Medusa Meets Monty Python

Perhaps you've noticed my tendency to discuss odd tidbits of popular culture, sometimes in groups that wouldn't necessarily seem to go together and sometimes in groups that don't go together. I like these little pieces of random and I think it shows.

Last week, I came across and article that namechecks, among other things, Medusa, the basilisk, "The Ring," a Monty Python sketch, Stendhal Syndrome, Lady Godiva, a song called "Gloomy Sunday" and that creepy "Red Room" Flash site that allegedly infatuated my new little friend, Nevada-tan. These subjects wouldn't readily seem to share any quality warranting their presence in the same article. And before I read the Wikipedia entry on "Motif of harmful sensation," I wouldn't have expected anything other than something I wrote to include them all, either.

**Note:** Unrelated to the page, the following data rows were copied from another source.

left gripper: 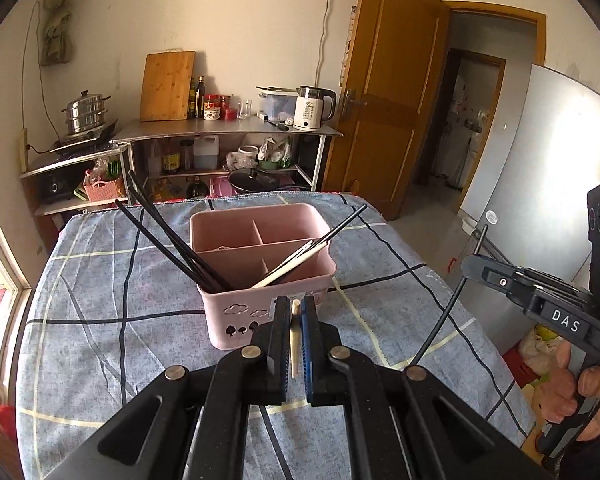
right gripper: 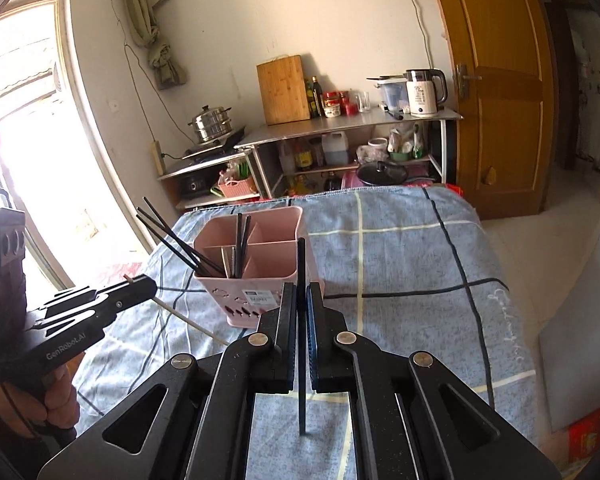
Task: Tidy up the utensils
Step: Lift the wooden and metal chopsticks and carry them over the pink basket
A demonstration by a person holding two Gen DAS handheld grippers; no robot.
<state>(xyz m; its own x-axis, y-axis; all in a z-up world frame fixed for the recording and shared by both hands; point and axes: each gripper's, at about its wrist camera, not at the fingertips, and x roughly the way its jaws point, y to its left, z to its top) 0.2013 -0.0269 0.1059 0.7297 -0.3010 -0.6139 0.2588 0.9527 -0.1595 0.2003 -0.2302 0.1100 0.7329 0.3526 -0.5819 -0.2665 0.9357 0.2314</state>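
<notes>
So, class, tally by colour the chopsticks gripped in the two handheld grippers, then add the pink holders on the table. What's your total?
Cream chopstick, in the left gripper fingers: 1
Black chopstick, in the right gripper fingers: 1
Pink plastic divided utensil holder: 1
Total: 3

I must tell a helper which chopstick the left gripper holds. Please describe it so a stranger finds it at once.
Start at the blue checked tablecloth and the pink plastic divided utensil caddy on it. In front of the caddy, the left gripper is shut on one cream-coloured chopstick. The right gripper grips a black chopstick instead.
</notes>
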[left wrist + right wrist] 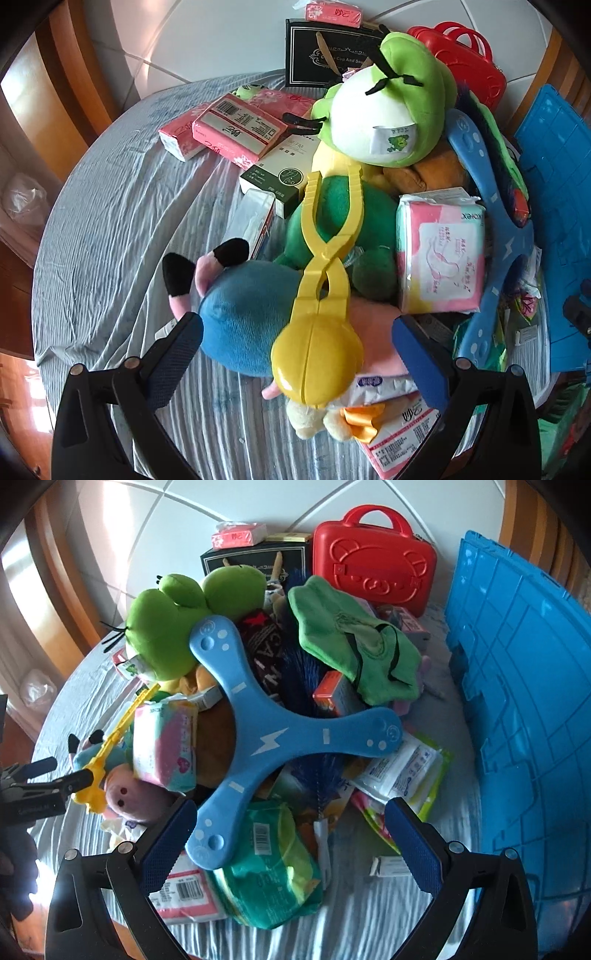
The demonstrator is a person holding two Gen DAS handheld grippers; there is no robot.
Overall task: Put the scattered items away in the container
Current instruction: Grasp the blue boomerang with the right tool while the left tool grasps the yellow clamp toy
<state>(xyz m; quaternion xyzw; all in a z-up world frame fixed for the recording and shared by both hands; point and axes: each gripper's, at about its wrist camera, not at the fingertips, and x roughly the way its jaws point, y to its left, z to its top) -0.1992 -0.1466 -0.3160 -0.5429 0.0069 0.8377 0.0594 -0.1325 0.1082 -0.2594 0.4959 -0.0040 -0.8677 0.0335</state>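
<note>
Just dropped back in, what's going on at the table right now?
A person holds two sets of tongs over a heap of toys and packets on the cloth-covered table. The left tongs, open, straddle the yellow scoop clip lying on a blue and pink plush. The right tongs, also open, hover by the blue three-armed boomerang. The blue crate stands alongside; nothing is gripped yet.

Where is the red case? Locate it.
The red case stands upright at the far edge of the pile in the right wrist view, right of the black gift box and left of the blue crate.
</note>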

To explain, the motif of harmful sensation is a rather clunkily named phenomenon in which a person is killed or otherwise harmed simply by perceiving something, usually visually or aurally. For example, the video tape in "The Ring" causes people to die, whereas most video tapes do not. Looking at Medusa's face also kills people — though, by turning them to stone, though I suppose that total body petrification should kill someone as well. Looking at most other people, however, does not result in this effect.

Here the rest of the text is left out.